(Beginning of Provided records)
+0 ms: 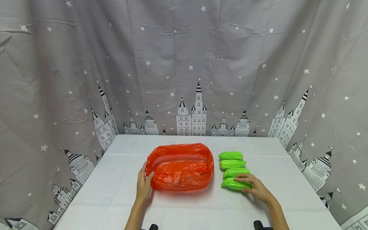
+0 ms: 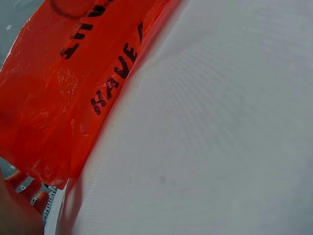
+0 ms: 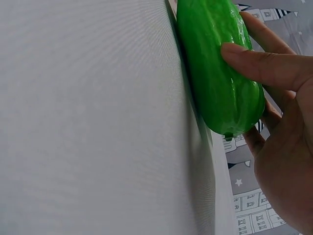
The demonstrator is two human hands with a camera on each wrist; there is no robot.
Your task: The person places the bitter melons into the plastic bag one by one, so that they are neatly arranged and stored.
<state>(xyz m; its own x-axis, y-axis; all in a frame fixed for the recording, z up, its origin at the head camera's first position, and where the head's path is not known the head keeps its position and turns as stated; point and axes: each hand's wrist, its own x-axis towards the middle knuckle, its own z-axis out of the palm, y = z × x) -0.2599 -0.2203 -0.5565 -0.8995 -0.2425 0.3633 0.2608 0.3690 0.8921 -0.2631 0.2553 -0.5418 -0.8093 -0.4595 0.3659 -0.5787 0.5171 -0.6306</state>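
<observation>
On the white surface (image 1: pixel 178 210) before you, slightly left of its middle, sits a red plastic bag (image 1: pixel 184 185), its wide mouth facing up and its long side running left to right. To the right of the bag, and apart from it, four glossy green vegetables lie in a row that runs from far to near, each pointing roughly left and right. They lie close together.

Your right hand (image 1: pixel 256 188) is on the nearest green vegetable (image 1: pixel 234 183), coming in from the right. You pinch it: in the right wrist view your thumb lies across its ridged skin while the other fingers reach round the opposite side, and a short stem (image 3: pixel 228 136) shows at the end beside your palm. The next green vegetable (image 1: pixel 234 172) lies just beyond your fingertips on the far side.

Your left hand (image 1: pixel 142 188) is at the left end of the bag, thumb set apart from the fingers, touching the plastic by the rim. You cannot tell whether it pinches the rim or only rests against it. In the left wrist view, black lettering (image 2: pixel 115 76) runs along the bag's wall. Behind the surface's far edge hangs a grey curtain (image 1: pixel 172 51) printed with white stars and castles.
</observation>
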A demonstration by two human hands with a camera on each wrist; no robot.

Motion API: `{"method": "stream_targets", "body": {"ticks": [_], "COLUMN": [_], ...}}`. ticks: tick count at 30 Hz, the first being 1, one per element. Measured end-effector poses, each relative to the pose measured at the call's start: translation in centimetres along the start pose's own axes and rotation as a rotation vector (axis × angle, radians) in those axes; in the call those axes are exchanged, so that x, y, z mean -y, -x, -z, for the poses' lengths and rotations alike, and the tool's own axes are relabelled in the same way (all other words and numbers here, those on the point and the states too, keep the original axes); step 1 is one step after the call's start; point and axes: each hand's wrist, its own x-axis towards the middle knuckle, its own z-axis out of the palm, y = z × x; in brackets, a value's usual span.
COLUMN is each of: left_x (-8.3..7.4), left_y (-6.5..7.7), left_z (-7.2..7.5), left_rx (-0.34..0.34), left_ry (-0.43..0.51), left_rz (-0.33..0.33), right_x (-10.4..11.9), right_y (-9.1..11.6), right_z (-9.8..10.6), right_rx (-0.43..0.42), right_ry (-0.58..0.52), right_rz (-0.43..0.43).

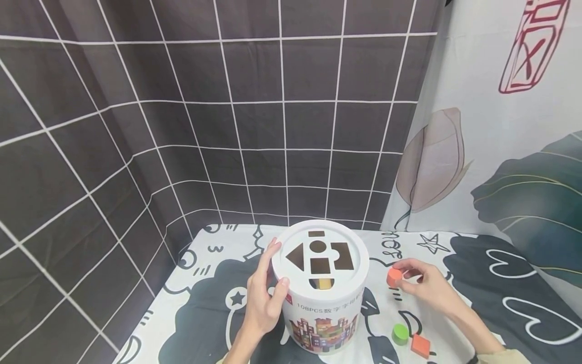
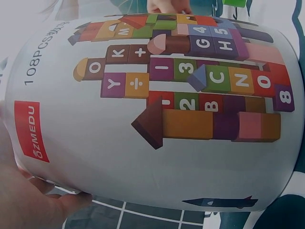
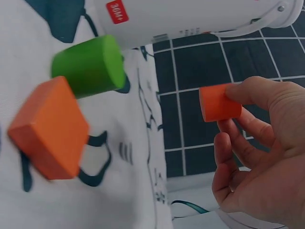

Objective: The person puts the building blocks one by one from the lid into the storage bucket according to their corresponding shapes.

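A white bucket (image 1: 324, 308) with a printed block picture stands upright, its lid (image 1: 291, 283) pierced with shaped holes. Against its left side, my left hand (image 1: 265, 301) holds it, thumb and fingers at the lid's rim. To the right, my right hand (image 1: 425, 283) pinches an orange-red cylinder block (image 1: 394, 277) between thumb and fingers; the right wrist view shows the orange-red cylinder (image 3: 220, 102) from the side. A green cylinder block (image 1: 400, 334) and an orange-red square block (image 1: 420, 346) lie nearer me. Inside the lid's front hole shows a yellowish piece (image 1: 325, 283).
The patterned cloth (image 1: 204, 298) covers the table in white and dark grey. Behind it hangs a dark curtain with a white grid (image 1: 254, 126), and a leaf-printed white curtain (image 1: 482, 126) hangs at the right. The bucket's white handle (image 3: 267, 24) hangs along its side.
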Motion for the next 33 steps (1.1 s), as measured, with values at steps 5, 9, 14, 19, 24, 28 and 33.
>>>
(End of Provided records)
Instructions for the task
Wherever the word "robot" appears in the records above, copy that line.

Finished task
The demonstrator is two human hands with a camera on each wrist; there is no robot.
A demonstration by two human hands with a camera on each wrist; no robot.

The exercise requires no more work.